Tokyo’s efforts in part have also been driven by a conviction that China is a rising threat not only to Japan, but also to Russia. In this interpretation, Russia would therefore need Japan. Here too Japan is not unique. Paris and Berlin have also been pursuing a rapprochement with Russia, in part out of hopes to peel Russia away from China, based on a belief that Moscow perceives the threat from China the same way. Yet Moscow is deepening cooperation with Beijing with no sign of a split in the near future.

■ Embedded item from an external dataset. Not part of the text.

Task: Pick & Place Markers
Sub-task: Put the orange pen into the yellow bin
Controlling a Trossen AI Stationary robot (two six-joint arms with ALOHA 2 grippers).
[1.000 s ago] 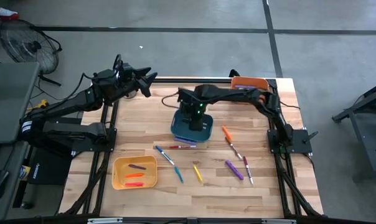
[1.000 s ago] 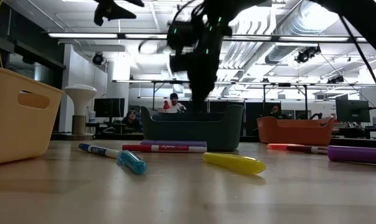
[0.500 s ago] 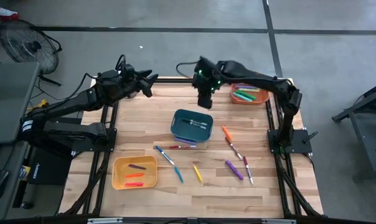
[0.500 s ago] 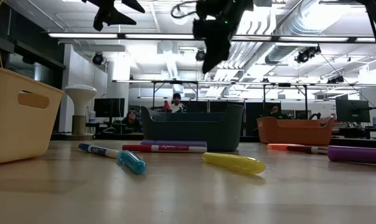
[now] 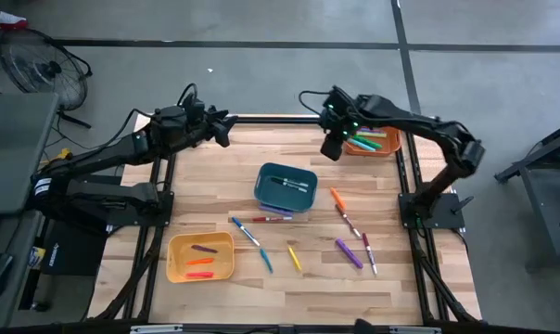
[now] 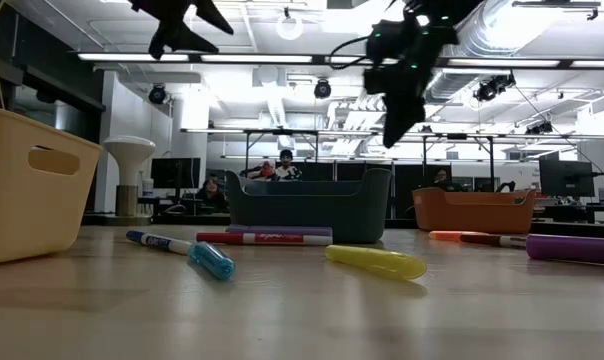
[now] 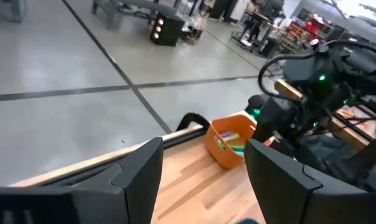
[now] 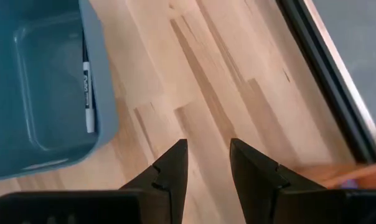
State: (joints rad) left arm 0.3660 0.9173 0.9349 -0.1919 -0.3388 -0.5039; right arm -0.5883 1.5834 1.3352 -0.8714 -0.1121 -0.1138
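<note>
Overhead, my right gripper [image 5: 332,148] hangs in the air between the teal bin [image 5: 286,186] and the orange bin [image 5: 373,142], fingers [image 8: 169,171] parted by a narrow gap, nothing between them, bare wood below. My left gripper [image 5: 226,130] waits high over the table's far left edge, fingers [image 7: 141,171] spread wide and empty. Markers [image 5: 347,223] lie scattered on the near half of the table: orange, purple and white-barrelled ones right of the teal bin, a red-and-white one [image 5: 263,219] just beside its near wall, blue and yellow ones nearer the front. A white-barrelled marker [image 8: 87,87] lies inside the teal bin. Green and pink ones sit in the orange bin, a few in the yellow bin [image 5: 200,257]. People sit at desks beyond the table.
</note>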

As Russian analyst Vladimir Frolov has written, “Russia’s ruling elite see rapprochement with Europe as a greater threat to their ability to retain power than an unspoken and unequal alliance with China.” This past July, Russia and China conducted their first ever joint air patrol, which raised concerns not only in Washington, but also in Tokyo.
Regardless of where the Russia-China alliance is headed, the fact remains that Moscow, which sees itself as an indispensable great power, perceives Japan as a secondary actor in the international system. From the Kremlin’s perspective, any Japanese attempt to split Russia from China is driven by the United States, and it will therefore reject any overtures.
How the United States might leverage its influence to play a constructive role in this dispute is beyond the scope of this article. But American policymakers trying to wrap their heads around geopolitical realities, especially in Asia, ought to look hard at the Kuril dispute to understand the pressures facing medium-sized allies in an increasingly transactional era.